* [EXERCISE DETAILS] Starting from the line that contains "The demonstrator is", reproduce each line exactly through the end of the material, and include no other lines.
RECORDED DATA section start
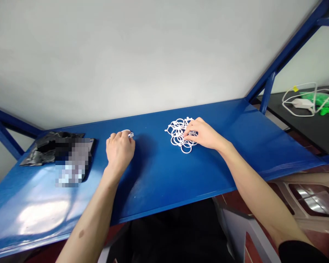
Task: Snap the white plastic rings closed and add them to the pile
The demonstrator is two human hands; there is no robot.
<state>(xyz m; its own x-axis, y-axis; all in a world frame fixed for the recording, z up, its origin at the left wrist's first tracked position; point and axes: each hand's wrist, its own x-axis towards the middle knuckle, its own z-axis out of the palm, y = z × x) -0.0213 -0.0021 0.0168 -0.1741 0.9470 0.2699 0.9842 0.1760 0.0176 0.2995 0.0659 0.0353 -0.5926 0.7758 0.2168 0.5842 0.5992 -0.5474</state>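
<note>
Left hand curled, seemingly holding a white ring; to its right, on the blue tabletop, right hand narrows at the heap of white rings, catch unclear: likely picking, calling for clean separation.

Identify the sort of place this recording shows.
Probably an indoor workspace, though whether workshop or home is unclear: a blue table stands by a pale wall, white rings lie clustered on it, and more items sit on a black surface beyond.
</note>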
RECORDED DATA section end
* [ANSWER TO THIS TASK]
The demonstrator is two human hands; there is no robot.
<state>(xyz m; its own x-axis, y-axis; all in a world frame fixed for the recording, z up, its origin at the left wrist's first tracked position; point and axes: each hand's wrist, its own x-axis towards the middle knuckle, its own z-axis out of the palm, y = z × x) -0.0213 -0.0021 0.0168 -0.1741 0.9470 0.2699 0.9842 0.1760 0.0176 0.2995 0.0659 0.0353 -0.5926 0.7758 0.2168 0.5842 0.5992 -0.5474</state>
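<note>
Left hand curled, seemingly holding a white ring; to its right, on the blue tabletop, right hand narrows at the heap of white rings, catch unclear: likely picking, calling for clean separation.

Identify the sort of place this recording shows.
Probably an indoor workspace, though whether workshop or home is unclear: a blue table stands by a pale wall, white rings lie clustered on it, and more items sit on a black surface beyond.
</note>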

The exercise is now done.